Ceyhan pamuk tarlasında gündeüz gece oldu etiketine sahip kayıtlar gösteriliyor. Tüm kayıtları göster
Ceyhan pamuk tarlasında gündeüz gece oldu etiketine sahip kayıtlar gösteriliyor. Tüm kayıtları göster

5 Mayıs 2022 Perşembe

PAMUK TARLASINDA GÜNDÜZ GECEYE DÖNDÜ


 5 Eylül Çarşamba 1951,Ceyhan…

Sabahın Eylül serinliğinde, Rumeli Türküleri eşliğinde ve güzel bir günde pamuk toplamaya başlamıştık. Öğleye kadar her şey çok güzel gitti. Toplanan pamuklar göz doldurdu ve kantarda tartılarak, Muzaffer Abi tarafından hanelerine işlendi.

Allah ne verdiyse öğle yemeğinde yenildi, saat 15:00’e kadar dinlenildi.

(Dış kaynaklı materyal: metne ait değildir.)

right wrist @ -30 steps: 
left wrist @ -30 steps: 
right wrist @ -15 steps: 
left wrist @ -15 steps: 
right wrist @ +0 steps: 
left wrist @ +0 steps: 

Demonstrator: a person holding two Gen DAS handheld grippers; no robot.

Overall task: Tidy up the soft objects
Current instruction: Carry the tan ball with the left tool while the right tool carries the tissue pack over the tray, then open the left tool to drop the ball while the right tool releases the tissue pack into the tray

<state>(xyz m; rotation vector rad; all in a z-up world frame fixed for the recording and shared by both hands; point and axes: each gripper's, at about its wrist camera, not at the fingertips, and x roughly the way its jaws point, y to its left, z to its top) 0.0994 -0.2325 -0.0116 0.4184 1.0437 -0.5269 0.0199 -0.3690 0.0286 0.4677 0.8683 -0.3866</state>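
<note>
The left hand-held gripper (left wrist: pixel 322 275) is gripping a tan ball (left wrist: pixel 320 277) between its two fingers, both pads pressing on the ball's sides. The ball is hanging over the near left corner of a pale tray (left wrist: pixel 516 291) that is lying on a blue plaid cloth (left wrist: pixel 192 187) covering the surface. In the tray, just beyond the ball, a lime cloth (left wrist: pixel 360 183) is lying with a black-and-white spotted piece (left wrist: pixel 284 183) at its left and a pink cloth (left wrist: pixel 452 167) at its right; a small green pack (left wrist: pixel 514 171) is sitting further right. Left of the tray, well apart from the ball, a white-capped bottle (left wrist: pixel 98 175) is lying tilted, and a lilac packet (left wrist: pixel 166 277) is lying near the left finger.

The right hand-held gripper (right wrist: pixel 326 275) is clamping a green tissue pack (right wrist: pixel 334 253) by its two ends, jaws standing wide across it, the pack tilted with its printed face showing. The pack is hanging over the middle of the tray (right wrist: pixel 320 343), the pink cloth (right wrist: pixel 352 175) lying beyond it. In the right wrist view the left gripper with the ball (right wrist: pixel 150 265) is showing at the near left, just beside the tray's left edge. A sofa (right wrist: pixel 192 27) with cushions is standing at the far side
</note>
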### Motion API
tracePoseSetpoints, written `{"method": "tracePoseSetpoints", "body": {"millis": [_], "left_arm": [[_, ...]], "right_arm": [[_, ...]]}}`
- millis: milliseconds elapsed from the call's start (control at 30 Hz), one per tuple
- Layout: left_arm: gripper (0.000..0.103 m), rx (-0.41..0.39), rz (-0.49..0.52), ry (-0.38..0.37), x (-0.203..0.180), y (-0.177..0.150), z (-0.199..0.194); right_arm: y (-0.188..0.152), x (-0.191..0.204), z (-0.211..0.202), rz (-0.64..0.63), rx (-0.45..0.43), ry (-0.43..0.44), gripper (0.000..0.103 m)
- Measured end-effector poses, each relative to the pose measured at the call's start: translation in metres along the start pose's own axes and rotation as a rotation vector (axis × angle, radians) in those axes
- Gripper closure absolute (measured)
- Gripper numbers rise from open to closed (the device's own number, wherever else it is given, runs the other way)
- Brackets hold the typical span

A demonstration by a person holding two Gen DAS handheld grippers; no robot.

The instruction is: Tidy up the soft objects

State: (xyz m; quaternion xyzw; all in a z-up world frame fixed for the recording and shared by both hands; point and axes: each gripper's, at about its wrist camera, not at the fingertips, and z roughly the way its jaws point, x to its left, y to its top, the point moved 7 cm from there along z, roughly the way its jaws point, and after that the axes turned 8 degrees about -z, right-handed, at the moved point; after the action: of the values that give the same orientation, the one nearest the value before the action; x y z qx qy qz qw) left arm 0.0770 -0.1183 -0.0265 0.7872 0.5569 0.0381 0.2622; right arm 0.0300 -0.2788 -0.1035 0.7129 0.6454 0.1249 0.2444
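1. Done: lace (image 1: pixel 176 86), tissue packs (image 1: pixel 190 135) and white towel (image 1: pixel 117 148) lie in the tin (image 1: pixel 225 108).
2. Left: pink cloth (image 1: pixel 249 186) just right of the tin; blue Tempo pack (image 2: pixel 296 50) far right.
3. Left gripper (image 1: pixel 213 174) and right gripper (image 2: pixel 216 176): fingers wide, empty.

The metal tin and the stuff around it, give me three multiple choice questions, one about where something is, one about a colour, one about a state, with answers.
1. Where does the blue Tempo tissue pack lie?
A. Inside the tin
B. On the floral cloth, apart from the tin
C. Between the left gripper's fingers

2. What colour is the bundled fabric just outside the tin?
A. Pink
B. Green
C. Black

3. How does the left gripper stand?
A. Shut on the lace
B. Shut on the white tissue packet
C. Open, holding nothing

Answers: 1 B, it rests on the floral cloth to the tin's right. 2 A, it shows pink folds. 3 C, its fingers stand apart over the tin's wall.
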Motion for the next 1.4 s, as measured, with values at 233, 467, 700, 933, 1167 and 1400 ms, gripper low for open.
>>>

Saat 15:00’de pamuk toplamaya başladıktan bir süre sonra hava karardı. Masmavi gökyüzünde gezinirken Çukurova’yı örtüp, serinlik veren kar beyazı bulutlar bir anda yok oldu.

Gökyüzünün, Şimşeklerin, Gök gürültüsü ve yağmurların da tanrısı olan tanrılar tanrısı Zeus, bir başka tanrıya çok sinirlenmiş olmalıydı ki gökyüzünü karıştırmıştı. Kar beyazı bulutların yerini kapkara bulutlar almış, sanki güneş bir anda yok olmuştu. Gündüz geceye dönmüştü.

Öyle söylemişti mevsimlik işçi olarak kantarda çalışan üniversite öğrencisi Muzaffer Abi. Hızla yanımıza gelerek, topladığınız pamukları emniyete alın, ıslanmasın da demişti.

Rüzgâr şiddetini arttırırken gökyüzü gürlüyor, şimşekler çakıyordu.

Rüzgârın artan şiddetiyle birlikte, yağmur da hızını arttırmış, derme çatma çadırlarımız da sallanmaya başlamıştı. Gittikçe hızını arttıran rüzgarın etkisiyle bazı çadırlarımız sürüklenmeye başlamış, bazı çadırların çatılarındaki koruyucu örtüler ve sazlar uçmuştu.

Pamuk toplamakta olan mevsimlik işçilerin hepsi çadırlarını koruma ve kurtarma derdinden önce, büyük emeklerle topladığımız pamukları  yağmurdan koruma derdine düşmüştü.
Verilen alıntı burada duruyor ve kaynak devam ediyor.